Look for the line that has "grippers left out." in the material below; please repeat it and every line after it, exactly, up to and including the line that has "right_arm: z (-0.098", and nothing else.
________________
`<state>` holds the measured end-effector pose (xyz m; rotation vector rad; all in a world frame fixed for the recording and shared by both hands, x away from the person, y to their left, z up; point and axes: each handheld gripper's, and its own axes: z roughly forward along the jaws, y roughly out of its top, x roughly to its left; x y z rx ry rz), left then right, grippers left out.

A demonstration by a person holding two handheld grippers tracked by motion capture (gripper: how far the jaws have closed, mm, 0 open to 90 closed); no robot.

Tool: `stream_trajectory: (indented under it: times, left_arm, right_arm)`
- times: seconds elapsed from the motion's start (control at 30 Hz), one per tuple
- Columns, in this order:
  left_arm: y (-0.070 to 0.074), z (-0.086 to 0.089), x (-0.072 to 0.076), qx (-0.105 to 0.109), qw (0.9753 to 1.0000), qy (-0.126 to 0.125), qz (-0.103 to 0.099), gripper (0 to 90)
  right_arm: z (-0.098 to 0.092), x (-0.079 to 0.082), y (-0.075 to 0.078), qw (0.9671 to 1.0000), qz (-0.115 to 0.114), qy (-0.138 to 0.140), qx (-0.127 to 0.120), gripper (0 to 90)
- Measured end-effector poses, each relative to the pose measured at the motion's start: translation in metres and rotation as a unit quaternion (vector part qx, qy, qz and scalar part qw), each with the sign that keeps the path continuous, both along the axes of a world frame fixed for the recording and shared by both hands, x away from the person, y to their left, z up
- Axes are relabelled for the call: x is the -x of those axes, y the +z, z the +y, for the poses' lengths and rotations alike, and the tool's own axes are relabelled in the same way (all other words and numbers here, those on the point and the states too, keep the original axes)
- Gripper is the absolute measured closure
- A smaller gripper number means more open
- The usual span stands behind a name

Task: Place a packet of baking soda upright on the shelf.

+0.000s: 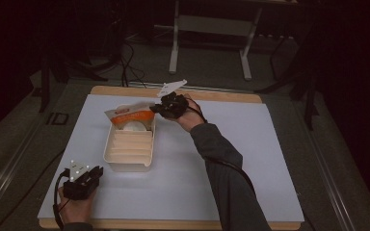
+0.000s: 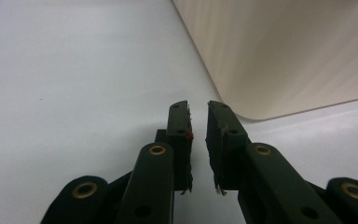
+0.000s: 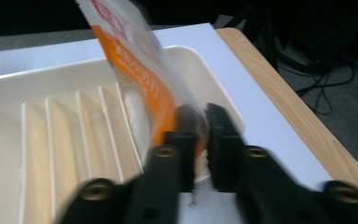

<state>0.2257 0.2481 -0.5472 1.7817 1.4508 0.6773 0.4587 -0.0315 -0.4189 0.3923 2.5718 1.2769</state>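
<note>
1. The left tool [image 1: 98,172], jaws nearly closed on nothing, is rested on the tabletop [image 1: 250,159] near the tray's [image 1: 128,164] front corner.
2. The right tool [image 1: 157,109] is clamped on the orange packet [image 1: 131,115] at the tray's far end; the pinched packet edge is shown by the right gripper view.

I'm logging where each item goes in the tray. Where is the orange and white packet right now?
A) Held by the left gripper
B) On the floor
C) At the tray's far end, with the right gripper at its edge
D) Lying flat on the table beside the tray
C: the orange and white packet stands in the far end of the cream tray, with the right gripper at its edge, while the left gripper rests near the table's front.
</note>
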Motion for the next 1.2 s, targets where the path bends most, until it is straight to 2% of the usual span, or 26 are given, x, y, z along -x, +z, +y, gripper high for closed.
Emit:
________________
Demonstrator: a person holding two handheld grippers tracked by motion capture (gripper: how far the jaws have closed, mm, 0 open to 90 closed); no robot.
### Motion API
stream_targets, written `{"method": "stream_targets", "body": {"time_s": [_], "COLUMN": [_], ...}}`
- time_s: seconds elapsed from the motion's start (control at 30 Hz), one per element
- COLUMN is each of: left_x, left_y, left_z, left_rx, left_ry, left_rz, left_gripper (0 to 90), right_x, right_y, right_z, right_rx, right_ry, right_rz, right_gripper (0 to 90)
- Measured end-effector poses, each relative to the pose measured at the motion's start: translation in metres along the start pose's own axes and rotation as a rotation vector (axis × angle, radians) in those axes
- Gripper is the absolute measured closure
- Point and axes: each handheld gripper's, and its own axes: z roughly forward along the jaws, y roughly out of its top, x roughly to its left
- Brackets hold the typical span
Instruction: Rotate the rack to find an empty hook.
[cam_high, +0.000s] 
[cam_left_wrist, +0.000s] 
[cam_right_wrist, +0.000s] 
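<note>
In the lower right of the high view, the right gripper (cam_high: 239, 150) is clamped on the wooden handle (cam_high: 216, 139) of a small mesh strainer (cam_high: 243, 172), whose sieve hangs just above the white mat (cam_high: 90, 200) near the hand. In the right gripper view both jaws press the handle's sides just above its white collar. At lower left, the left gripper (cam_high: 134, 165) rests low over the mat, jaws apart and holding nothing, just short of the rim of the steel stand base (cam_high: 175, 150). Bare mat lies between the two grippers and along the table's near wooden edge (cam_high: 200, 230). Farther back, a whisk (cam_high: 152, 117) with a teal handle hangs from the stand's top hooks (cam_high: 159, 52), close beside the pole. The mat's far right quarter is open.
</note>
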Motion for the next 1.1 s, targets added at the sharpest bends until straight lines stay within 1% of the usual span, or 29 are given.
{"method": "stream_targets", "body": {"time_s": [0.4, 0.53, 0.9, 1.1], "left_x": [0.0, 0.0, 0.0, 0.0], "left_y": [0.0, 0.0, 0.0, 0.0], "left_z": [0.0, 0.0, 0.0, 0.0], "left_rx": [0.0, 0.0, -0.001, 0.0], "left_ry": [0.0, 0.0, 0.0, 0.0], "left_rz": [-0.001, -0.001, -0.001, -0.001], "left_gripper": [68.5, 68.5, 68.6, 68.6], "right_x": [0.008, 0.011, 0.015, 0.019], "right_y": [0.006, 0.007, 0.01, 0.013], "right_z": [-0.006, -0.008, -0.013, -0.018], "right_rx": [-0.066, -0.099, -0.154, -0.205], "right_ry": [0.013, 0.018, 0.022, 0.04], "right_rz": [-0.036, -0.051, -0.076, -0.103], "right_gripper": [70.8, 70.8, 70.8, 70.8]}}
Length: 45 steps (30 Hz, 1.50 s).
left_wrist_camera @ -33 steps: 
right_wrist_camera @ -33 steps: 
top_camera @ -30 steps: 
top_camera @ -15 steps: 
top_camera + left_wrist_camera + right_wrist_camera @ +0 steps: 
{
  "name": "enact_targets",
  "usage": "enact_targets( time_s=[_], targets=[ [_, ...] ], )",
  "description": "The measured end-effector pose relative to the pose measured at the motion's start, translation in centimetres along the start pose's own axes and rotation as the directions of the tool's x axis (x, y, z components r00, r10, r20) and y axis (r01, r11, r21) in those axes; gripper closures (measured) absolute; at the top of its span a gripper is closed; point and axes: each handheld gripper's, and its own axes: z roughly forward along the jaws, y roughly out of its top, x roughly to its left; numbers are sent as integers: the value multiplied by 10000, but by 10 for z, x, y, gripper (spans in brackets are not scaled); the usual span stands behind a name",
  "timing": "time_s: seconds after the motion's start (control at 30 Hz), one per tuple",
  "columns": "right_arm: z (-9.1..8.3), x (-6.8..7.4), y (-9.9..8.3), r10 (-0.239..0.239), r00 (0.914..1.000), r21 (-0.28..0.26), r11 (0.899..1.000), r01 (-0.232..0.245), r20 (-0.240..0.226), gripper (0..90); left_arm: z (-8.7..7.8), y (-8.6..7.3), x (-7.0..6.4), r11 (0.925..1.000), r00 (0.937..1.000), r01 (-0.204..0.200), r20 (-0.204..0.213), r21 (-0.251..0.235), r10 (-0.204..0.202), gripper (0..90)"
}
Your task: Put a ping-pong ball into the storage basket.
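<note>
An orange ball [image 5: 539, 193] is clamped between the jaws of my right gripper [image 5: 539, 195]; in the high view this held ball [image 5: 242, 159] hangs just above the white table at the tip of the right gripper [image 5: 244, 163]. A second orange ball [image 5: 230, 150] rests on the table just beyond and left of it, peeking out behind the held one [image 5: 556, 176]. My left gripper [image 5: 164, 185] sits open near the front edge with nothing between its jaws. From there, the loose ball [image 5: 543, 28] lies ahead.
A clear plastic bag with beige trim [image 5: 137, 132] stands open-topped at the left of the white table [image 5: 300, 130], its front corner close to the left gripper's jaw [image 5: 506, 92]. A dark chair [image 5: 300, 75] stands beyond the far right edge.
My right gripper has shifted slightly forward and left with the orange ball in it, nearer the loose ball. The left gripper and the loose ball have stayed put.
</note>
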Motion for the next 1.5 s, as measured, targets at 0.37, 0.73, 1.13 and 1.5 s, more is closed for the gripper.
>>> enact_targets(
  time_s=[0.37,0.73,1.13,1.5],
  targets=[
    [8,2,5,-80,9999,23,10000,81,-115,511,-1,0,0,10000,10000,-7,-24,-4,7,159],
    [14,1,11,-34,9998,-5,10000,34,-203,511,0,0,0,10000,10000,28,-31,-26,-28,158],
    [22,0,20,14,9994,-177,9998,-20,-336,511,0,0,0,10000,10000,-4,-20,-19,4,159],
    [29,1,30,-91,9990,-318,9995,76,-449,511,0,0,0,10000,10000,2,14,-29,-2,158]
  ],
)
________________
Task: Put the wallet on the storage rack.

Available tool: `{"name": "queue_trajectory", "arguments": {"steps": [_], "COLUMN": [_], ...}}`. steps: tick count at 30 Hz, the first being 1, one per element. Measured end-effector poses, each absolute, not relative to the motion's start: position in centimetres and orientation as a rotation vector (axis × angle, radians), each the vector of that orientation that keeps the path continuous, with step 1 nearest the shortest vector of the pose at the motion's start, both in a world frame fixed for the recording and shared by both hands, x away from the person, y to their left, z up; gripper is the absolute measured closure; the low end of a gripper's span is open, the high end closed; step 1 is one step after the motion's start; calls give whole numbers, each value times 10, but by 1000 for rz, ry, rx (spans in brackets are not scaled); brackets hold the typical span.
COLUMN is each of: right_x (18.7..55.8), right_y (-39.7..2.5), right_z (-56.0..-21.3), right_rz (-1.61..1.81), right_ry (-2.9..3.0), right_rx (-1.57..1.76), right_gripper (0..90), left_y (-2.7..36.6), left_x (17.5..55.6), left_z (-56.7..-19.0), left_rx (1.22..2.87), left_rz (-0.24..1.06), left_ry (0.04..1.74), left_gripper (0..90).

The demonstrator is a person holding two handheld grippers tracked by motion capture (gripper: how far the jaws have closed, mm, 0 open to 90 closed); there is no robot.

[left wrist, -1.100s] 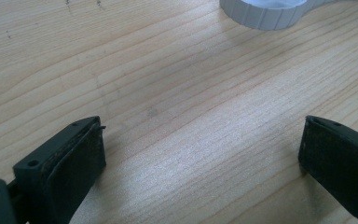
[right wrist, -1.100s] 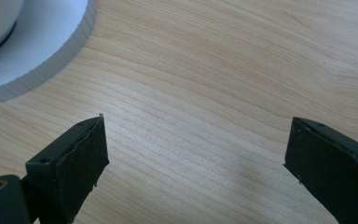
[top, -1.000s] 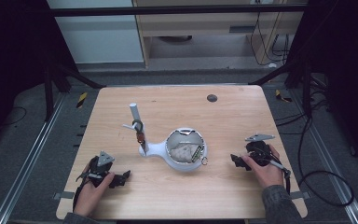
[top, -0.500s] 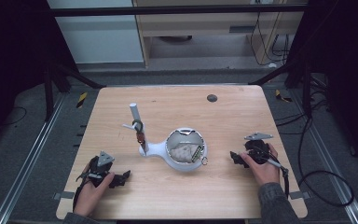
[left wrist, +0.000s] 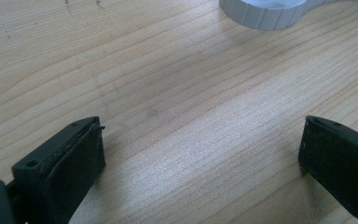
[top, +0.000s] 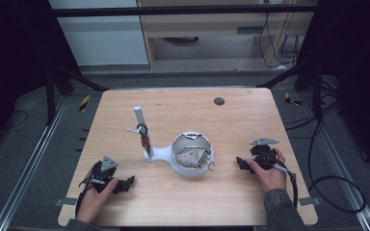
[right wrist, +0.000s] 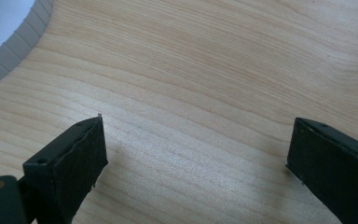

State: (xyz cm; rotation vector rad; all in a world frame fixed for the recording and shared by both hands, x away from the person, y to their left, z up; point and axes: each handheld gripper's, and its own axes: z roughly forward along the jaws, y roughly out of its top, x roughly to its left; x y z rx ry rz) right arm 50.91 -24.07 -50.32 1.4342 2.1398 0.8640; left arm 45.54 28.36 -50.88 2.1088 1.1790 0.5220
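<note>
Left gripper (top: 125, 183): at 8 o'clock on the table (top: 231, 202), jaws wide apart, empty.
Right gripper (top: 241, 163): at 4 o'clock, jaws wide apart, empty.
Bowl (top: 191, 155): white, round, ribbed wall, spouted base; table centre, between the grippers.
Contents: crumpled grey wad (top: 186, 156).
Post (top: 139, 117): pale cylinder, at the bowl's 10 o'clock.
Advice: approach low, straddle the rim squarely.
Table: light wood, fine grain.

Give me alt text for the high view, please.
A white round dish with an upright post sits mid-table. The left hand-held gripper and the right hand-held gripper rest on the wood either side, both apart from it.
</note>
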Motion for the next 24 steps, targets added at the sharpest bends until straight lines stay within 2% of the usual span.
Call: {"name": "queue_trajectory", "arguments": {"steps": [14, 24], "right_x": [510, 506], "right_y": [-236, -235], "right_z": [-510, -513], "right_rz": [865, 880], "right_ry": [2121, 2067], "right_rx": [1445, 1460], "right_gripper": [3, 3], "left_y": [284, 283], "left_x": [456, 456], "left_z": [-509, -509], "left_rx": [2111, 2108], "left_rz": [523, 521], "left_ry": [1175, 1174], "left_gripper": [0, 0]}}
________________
● ANSWER TO THE PROBLEM
`<state>` holds the measured end-effector pose (xyz m; rotation vector rad; all in a world frame fixed for the recording and shared by both hands, x away from the person, y to their left, z up; point and axes: each handheld gripper's, and its own axes: z roughly forward along the jaws, y roughly out of its top, x roughly to its left; x y z rx ry rz), left then right, grippers left out.

A demonstration by a person holding two handheld grippers tracked by motion capture (gripper: how far the jaws have closed, mm, 0 open to 90 closed); no robot.

Tool: `stream_trajectory: (indented under it: times, left_arm, right_arm)`
- times: seconds elapsed from the motion's start (control at 30 Hz), one per tuple
- Columns, in this order:
  left_arm: y (-0.070 to 0.074), z (-0.086 to 0.089), x (-0.072 to 0.076), qx (-0.105 to 0.109), qw (0.9753 to 1.0000), qy (-0.126 to 0.125), qz (-0.103 to 0.099), gripper (0 to 90)
  right_arm: z (-0.098 to 0.092), x (-0.079 to 0.082), y (-0.075 to 0.078), qw (0.9671 to 1.0000), qz (-0.115 to 0.114), qy (-0.138 to 0.140), qx (-0.127 to 0.120), gripper (0 to 90)

This finishes the output for the exercise.